Miło, że się odezwałeś;-)


Merlocie

Skoro byl poczestunek i dekoracje…Nic juz nie kumam;-)
A w koncu wiadomo czym mieli byc odznaczeni?


Borsuku,

napisałeś o Krzyżach Komandorskich.

Prawdopodobnie miałeś na myśli Order Polonia Restituta, którego trzecią klasą (z pięciu) jest Krzyż Komandorski.

Dawniej, za komuny, był to order “chlebowy”. Dostawaly go wszystkie aparatczyki, jak leci, żeby mieć całkiem tłusty dodatek do pensji i emerytury.

Dziś, jest to dość wysokie odznaczenie i nie sądzę, żeby Kaczor chciał nim odznaczyć całą drużynę. Z tego co wiem, dostali w końcu z rąk Donka znacznie skromniejsze odznaczenia.

Oraz jajecznicę, która podobno była pyszna.


Merlocie

A możesz mi wskazać te doniesienia, bo ja na takowe nie trafiłem, że nasi siatkarze zamierzali poniżyć Prezydenta poprzez odrzucenie zaproszenia? Nie wiem – jakaś wypowiedź gracza, może trenera?

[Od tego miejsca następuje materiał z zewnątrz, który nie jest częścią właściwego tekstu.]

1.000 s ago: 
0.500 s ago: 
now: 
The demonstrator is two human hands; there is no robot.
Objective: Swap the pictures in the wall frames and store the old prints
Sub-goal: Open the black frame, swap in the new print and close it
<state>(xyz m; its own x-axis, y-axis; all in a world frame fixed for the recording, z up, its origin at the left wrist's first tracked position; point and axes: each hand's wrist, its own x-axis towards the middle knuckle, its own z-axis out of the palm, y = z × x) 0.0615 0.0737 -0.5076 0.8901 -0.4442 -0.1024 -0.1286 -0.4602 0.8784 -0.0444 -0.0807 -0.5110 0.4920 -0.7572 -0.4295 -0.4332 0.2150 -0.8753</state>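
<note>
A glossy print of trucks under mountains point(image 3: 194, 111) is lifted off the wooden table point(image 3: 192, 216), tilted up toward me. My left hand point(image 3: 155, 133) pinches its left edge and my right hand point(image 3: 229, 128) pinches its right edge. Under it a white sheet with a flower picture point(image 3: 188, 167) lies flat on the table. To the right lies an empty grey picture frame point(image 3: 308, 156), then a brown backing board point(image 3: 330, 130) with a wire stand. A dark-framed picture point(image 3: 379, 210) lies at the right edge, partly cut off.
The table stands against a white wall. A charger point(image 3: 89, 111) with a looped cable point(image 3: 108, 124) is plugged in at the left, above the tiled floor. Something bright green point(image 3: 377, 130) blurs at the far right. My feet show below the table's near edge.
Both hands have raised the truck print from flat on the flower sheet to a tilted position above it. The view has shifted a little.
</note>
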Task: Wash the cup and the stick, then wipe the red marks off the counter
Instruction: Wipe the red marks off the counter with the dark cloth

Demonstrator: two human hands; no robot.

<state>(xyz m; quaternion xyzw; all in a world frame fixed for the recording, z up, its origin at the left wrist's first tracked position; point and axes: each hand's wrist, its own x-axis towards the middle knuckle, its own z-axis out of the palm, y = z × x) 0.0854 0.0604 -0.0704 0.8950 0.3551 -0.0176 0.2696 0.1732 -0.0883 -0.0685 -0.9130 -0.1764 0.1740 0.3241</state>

Bo to, że mendia sobie coś tam piszą, to mnie nieszczególnie przekonuje.

Pozdrawiam.


Panie Griszku!

Ja nie śledzę na bieżąco wiadomości z kraju ale akurat w poniedziałek i wtorek widziałem wiadomości i mam dokładnie takie same odczucia jak Tomek. A do kaczora jest mi równie daleko co do Donalda, więc nie jest to zwichnięcie podyktowane sympatiami politycznymi.